Task goal:
Search the data below for "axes" and report how many lines contain it, with no other text.

Top of Provided entries

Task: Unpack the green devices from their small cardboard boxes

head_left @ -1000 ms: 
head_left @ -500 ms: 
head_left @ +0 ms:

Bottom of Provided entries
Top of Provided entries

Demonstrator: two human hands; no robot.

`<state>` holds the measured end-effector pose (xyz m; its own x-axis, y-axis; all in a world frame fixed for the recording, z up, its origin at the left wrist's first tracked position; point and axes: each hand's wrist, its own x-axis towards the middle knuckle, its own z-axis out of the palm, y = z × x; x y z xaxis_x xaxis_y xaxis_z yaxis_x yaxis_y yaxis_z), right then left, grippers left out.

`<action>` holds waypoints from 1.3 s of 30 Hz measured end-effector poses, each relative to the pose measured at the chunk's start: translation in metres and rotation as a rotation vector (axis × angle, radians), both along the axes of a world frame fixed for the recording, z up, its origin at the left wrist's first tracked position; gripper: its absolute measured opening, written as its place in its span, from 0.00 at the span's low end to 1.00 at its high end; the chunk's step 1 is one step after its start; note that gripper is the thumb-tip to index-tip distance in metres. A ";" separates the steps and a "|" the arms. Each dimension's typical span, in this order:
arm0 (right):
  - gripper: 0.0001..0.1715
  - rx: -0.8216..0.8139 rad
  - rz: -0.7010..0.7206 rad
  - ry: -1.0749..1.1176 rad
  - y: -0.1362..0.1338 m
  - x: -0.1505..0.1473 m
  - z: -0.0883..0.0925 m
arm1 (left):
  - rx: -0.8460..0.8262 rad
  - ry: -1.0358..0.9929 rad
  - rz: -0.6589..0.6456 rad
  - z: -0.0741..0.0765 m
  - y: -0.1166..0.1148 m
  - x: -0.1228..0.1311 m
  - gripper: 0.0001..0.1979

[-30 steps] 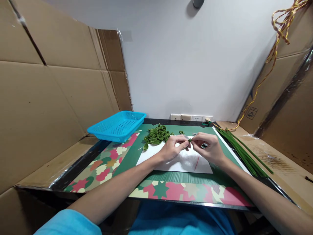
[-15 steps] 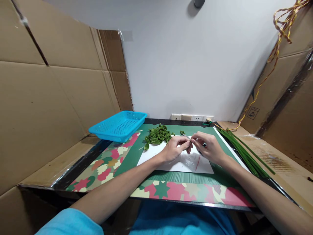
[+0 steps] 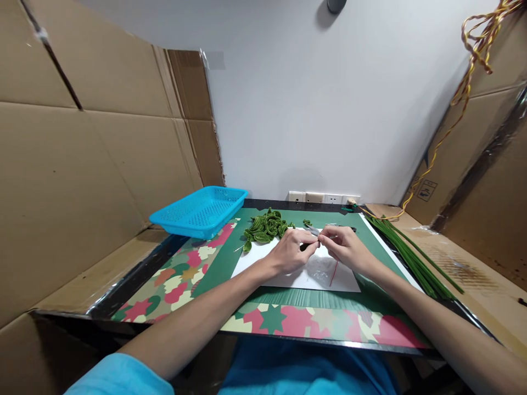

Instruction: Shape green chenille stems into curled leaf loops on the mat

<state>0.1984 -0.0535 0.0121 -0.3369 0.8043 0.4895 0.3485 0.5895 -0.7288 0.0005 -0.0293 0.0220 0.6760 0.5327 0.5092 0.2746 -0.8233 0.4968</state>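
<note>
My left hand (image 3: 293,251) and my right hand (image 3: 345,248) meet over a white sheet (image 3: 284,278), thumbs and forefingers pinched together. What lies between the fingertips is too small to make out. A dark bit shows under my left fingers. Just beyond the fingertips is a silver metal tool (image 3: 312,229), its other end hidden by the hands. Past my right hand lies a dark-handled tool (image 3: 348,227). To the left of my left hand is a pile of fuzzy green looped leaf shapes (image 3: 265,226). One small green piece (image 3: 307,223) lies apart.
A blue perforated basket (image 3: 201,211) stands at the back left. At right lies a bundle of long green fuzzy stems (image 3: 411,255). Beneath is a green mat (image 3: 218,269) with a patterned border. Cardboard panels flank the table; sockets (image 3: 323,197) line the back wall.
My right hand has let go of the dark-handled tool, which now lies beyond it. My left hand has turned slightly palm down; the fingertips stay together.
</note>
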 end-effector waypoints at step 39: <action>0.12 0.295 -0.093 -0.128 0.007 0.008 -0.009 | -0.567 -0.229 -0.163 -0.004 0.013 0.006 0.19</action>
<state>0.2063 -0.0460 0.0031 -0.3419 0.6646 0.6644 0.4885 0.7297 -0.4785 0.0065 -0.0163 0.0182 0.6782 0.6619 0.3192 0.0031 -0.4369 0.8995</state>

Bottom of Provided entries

Solution below:
2